EXERCISE OBJECTIVE >>
Where the line containing "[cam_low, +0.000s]" appears below, begin there and reproduce each line exactly through the last one, omitting pictures.

Dataset entries:
====
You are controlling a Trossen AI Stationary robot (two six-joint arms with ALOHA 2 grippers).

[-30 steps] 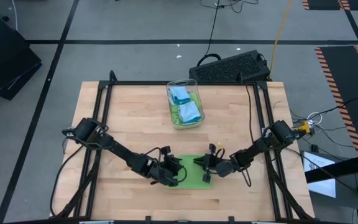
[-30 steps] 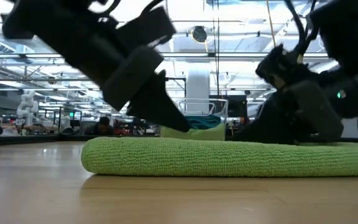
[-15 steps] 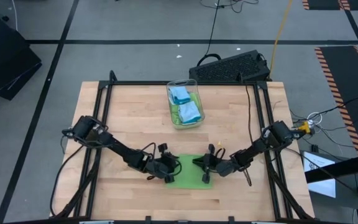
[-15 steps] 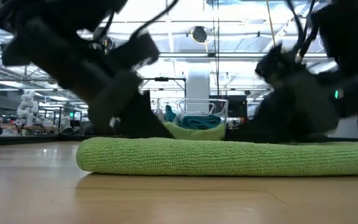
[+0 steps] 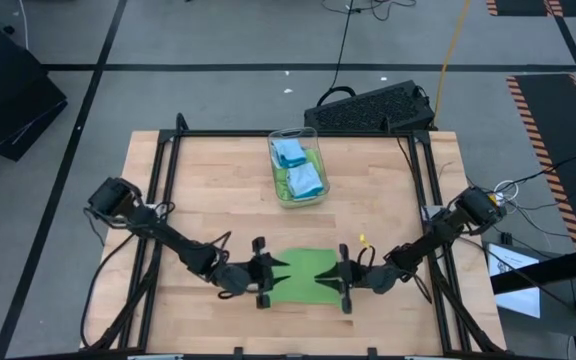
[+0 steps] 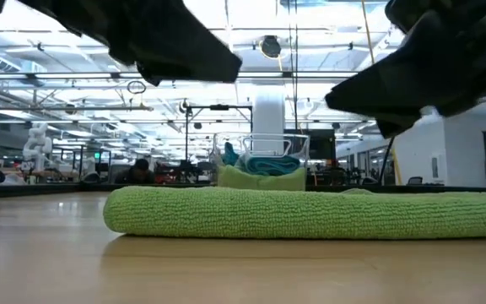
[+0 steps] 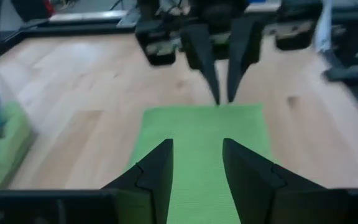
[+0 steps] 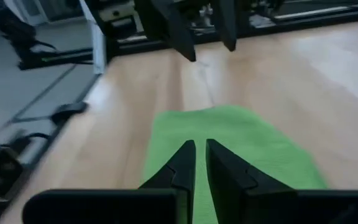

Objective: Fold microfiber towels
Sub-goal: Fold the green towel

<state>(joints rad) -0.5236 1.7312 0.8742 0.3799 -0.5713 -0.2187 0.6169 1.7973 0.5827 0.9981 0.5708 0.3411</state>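
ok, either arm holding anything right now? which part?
Nothing held. The left gripper and right gripper sit at opposite ends of the folded green towel, raised clear of it in the low view.

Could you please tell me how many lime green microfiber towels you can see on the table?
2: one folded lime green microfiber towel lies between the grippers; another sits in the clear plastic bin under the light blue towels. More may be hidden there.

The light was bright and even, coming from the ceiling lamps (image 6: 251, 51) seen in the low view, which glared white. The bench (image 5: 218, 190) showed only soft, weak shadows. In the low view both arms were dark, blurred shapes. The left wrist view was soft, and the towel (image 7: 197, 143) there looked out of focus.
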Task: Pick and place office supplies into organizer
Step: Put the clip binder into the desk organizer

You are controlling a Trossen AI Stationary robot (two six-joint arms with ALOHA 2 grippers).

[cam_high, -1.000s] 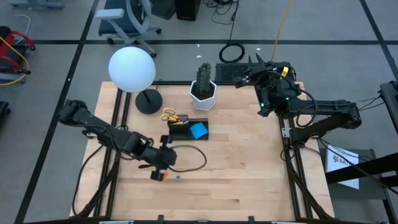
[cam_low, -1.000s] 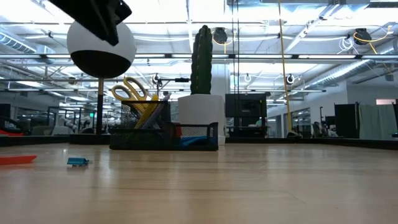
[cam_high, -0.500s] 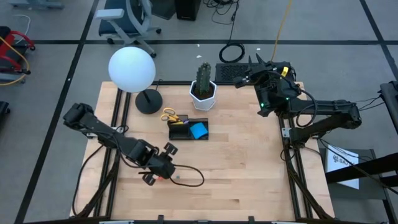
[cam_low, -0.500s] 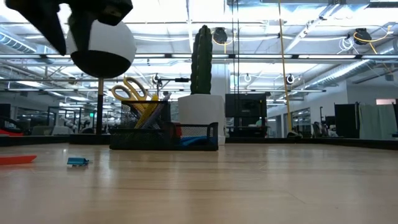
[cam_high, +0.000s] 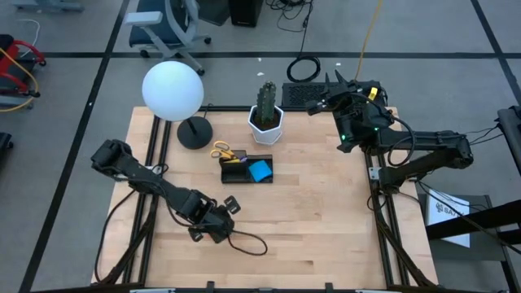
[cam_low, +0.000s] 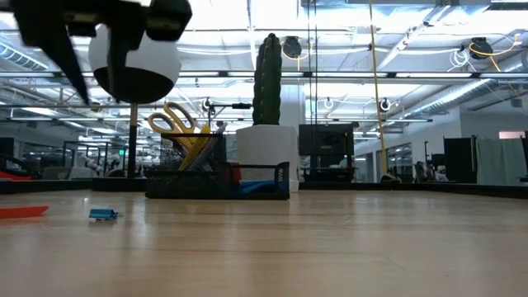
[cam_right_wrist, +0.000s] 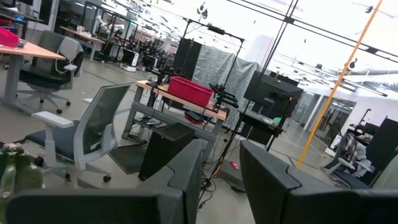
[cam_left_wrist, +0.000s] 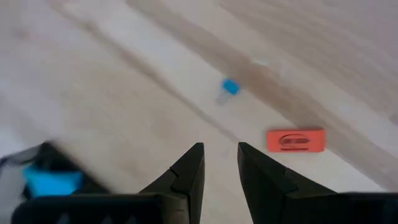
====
PROBLEM SOLUTION >>
[cam_low, +0.000s] 
[cam_right_wrist, +0.000s] 
[cam_left_wrist, +0.000s] 

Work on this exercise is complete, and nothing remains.